I fluff my memory. Did I really see the picture? And if I did, was it real or Photoshop? On the spot, I'm damned if I know. But now I'm falling into the trap, and will lose the thread of what I really want to know. In Treason, Coulter has put liberals on trial and presented a case to the jury. I wonder out loud, if she's found the liberals guilty, what do we have in store in the penalty phase?
She laughs, and then there is a long silence. I don't exactly expect her to smile and tell me we'll all be rounded up and incarcerated – or worse – but the eventual response is well below what I might expect. “The penalty should be the penalty of the ballot box,” she says.
Victim Mentality
I've been entertaining the idea that I'm dealing with an Elmer Gantry, a cynical and successful media opportunist making her way through the book and TV circus, and doing very well by going to extremes. But, at one point, she becomes very animated, as if she really believes she is the victim, threatened by a ruthless liberal elite.

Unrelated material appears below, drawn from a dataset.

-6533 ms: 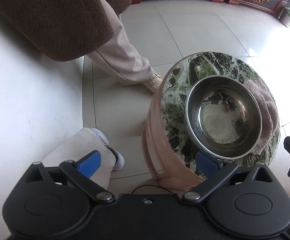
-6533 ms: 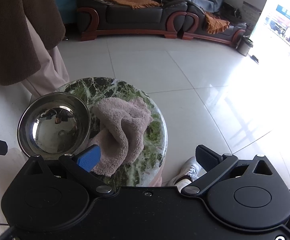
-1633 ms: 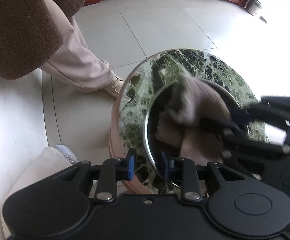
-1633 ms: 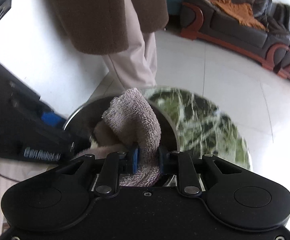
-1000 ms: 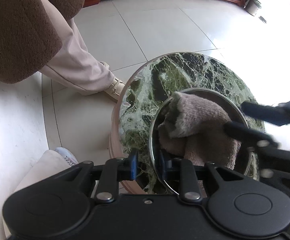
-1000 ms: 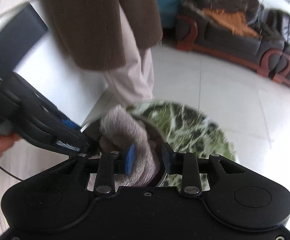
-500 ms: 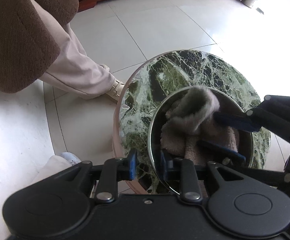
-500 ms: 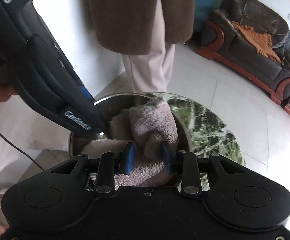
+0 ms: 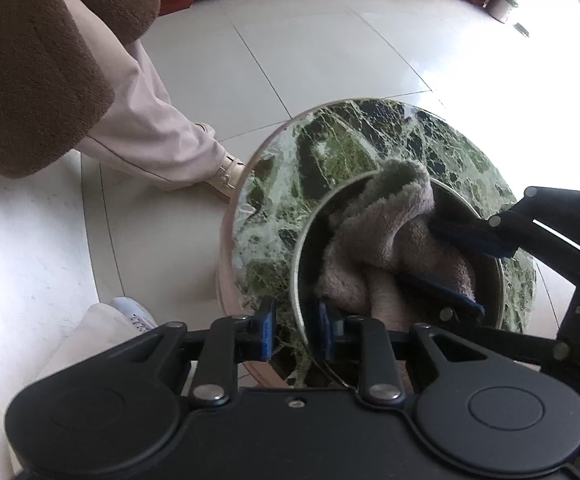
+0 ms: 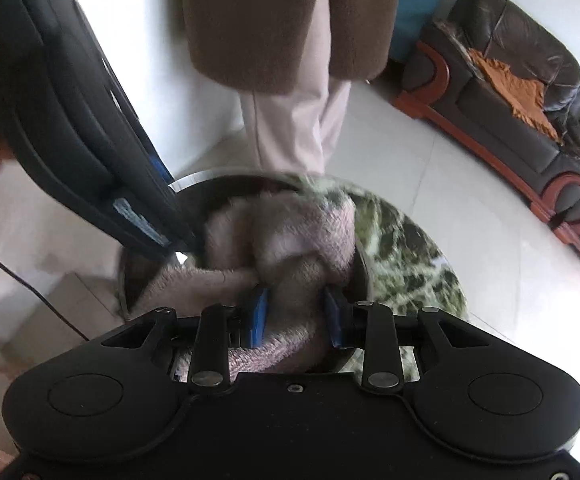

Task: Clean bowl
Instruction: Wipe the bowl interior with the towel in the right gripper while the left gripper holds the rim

“My enemies are accusing me of saying dissent is treason,” she bristles. “Of course I'm not saying that, but in point of fact, you know, there were massive antiwar protests across the country. The only dissent that anyone is trying to squelch here is my dissent from the proposition that liberals love their country. You can't say that. How dare you? Everyone is trying to intimidate me, and they've used the myth of McCarthyism, McCarthyism! McCarthyism … to prevent anyone from asking this question. Do liberals love their country? That's off-limits. That's the one thing you can't ask.
“I'm the one people are trying to silence,” she goes on. “Not the antiwar protesters. People burning the American flag, denouncing our war aims. Flying to Baghdad. They're invited on Fox News, even; they see O'Reilly, Hannity, and they're all saying, ‘You have a First Amendment right to dissent.' Well, so does David Duke. We don't slap him on the back. I want to start arguing about this again. They need a little tough love right now. I'm the one people are trying to silence, not antiwar protesters. It's a taboo to question them. They're like children who need discipline. So, I'm applying the tough love.”
I can only blink through a silence of my own. Ann Coulter is white, wealthy, and successful. She has her health, and she dines with people who at least advise those who rule the world. She has personally assisted in an attempt to bring down a president. If any woman is part of the elite, she is. And yet, when the hyperbole approaches outburst, I am almost convinced she truly thinks she's victimized.
And she has come to this victim conclusion while George W. Bush, to whom she demonstrates unwavering loyalty and who she places beyond criticism, has been riding high. As the guerrilla war drags on in Iraq, the deficits become unmanageable, and Bush may face being forced to ignominiously pull out or hand over control to the U.N., I don't like to speculate how Coulter and her kind will react. Fear tends to beget hate, and, at least for the moment, she has enough media access to communicate this hate to a public that is pretty damned confused already.
For conservatives, these have been the good times. If we traitors have our way, it will all be downhill from here, and I'll guarantee that the likes of Ann Coulter will descend with neither grace nor equanimity.